Let’s qualify that last statement: when Britpop ruled the roost and every half-arsed, talentless chancer (and Blur and Pulp) fancied themselves as a modern-day Alan Bennett – retelling tails of suburban strife via the eyes of detached sociological voyeurs – Oasis were singing songs of prize, choice-cut gobbledygook. No, these are songs about life in all its extremity, encompassing the minutiae of existence and the thrill of experience. Much like Liam wore Noel’s words like his own, these are songs for your life to wear. Consider ‘Champagne Supernova’ and its nonsensical refrain of “Slowly walking down the hall/Faster than a cannonball”. Now close your eyes. Remember where you were when you first heard it. Now try saying it means nothing. Repeat with the couplets of ‘Supersonic’, ‘Morning Glory’ and ‘Lyla’. Turn stereo to 11. Those songs say everything about life. They document it. They pulled you through it time and time again.

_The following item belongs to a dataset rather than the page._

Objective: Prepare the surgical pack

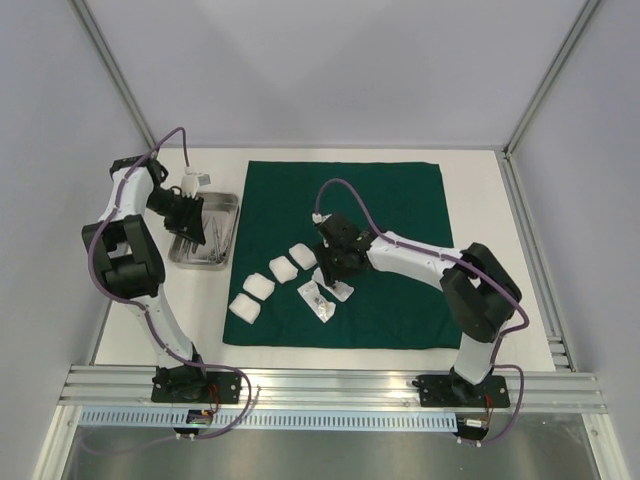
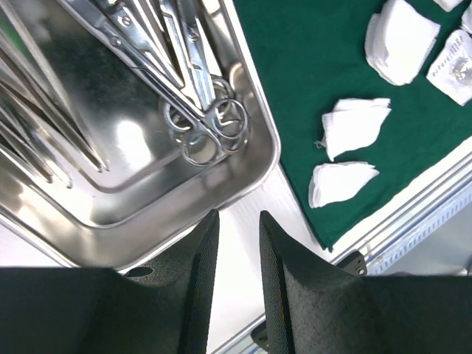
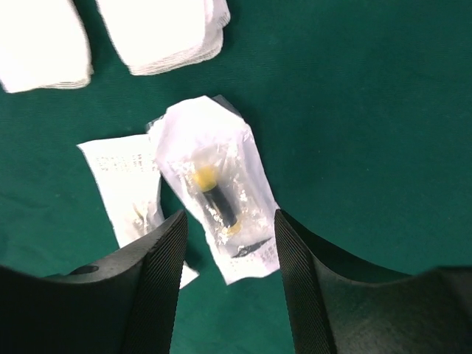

‘Stop The Clocks’ is a faultless record compiled by a band riddled with faults. After such early promise, Oasis never delivered beyond the stream of brilliant early album tracks and B-sides that marked their inception into the world. And while there’s an argument that says there could be another 20 great songs bolted on to this record (‘Whatever’, ‘Cast No Shadow’, ‘Bring It On Down’), there’s not much worthy of inclusion that clocks in post-1996 within the scope of their discography. If anything, ‘Stop The Clocks’ serves as an unflattering mirror to Oasis circa 2006. A national treasure, forever amusing/inspiring interview copy, and an inconsistent creative force, yet a band – for all the Gallaghers’ bravado – at least 10 years past their peak. Where did it go wrong? Wah, that one’s for the theorists/marriage guidance councillors/drug dealers. This is an album of celebration – a toast to the band that embodied everything you ever believed rock’n’roll ever could be. And moreover, the band who embodied everything you ever believed life could be.


We’ll say it again: you all know what these songs sound like – but stop the clocks, take a look back, rejoice! Celebrate how they made you feel.